Sex, Food, and Photography.

written and photographed by Rebekah Peppler
As you read, please enjoy my current fetishes throughout…
Giada, Nigella and Rachael are all doing it, heck even Thomas Keller is doing it. It glistens, it envelops, it’s like velvet on the tongue. Are we talking about the same thing here?

The phrase “food porn” sauntered into the spotlight via Frederick Kaufman’s aptly titled article, “Debbie does salad Read Full Article Here: the Food Network at the frontiers of pornography.” Originally published in 2005 by Harper’s Magazine, the term quickly vaulted into our vocabulary through the likes of Anthony Bourdain and has definitively, and lasciviously, stuck.

In Kaufman’s piece he works with a photographer (who based much of her career in the porn industry) to compare the striking parallels between porn films and Food Network shows. Especially startling is the analysis of camera techniques. Imagine Giada with her beguiling smile and trademark low-cut top squeezing a lemon – close-up on the curvaceous, dripping lemon, then Giada, back to the lemon – you get the picture.

Besides television’s seductive presentation of food, there’s the good old-fashioned photography. Not that we’re complaining. Who doesn’t love a beautiful shot of food? Whose lips do not part slightly while peering at the perfect composed covers of Saveur, Gourmet, Food & Wine and Bon Appetit?

A still of freshly-made pasta coaxed into shapely tortellini or a close-up of a juicy burger, cheese dripping off the perfectly formed patty onto its unfailingly plump bun. These shots are products of an ideal trifecta of light, focus and composition. Since food porn is a delight to sit back and enjoy as well as actively participate in (as I do on an markedly frequent basis) here’s a few starter tips:

1. Lighting is key. More precisely, natural lighting is key. Think of the sexiest times of day and use those as your ideal times to shoot. Morning’s hazy sun, slinking through the shades or early evening’s sultry shadow creeping into to steal the day away are both perfect moments to capture your creation on film.

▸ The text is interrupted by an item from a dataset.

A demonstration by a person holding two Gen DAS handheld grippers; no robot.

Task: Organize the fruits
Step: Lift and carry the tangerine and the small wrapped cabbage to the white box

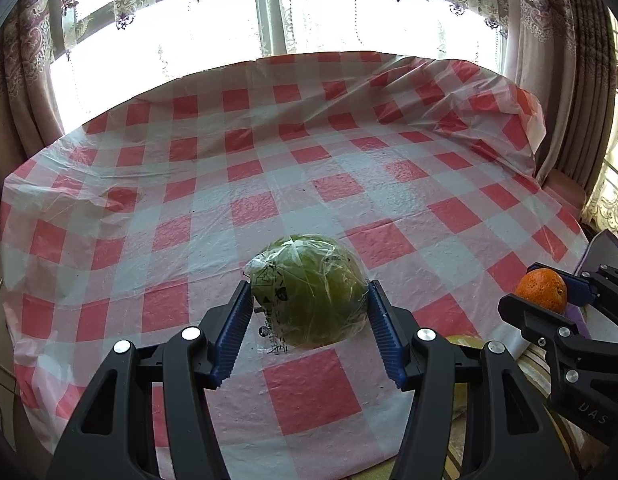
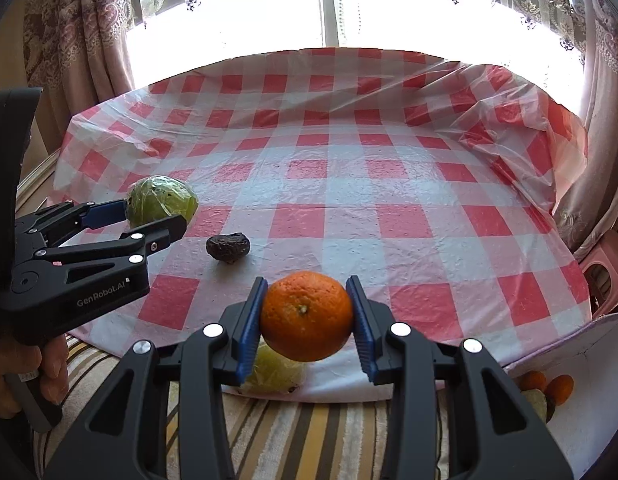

2. Focus on something special in your piece. Isn’t it true that the small – sometimes lacy – details make all the difference? Whether it be the tip of that perfect berry atop your tartlette or the ripple of molten chocolate ganache languidly making it’s way down the edge of that triple chocolate layer cake, spotlight that special something and narrow your focus to get up close and personal.

3. Compose your piece to bring your viewer right in there with you. Take a bite out of that vivacious red velvet cupcake, leave just a few crumbs of a cookie lingering on the plate. Let your viewer feel like they could use their finger to swipe up the leftovers or finish what you started. Leave something to the imagination (just because it’s – food – porn doesn’t mean it can’t be a bit classy right?) Crop out the end of that croissant, remove a basket of overflowing tomatoes from the table full of them. Leave it up to the viewer to fill in the gaps – you know they want to.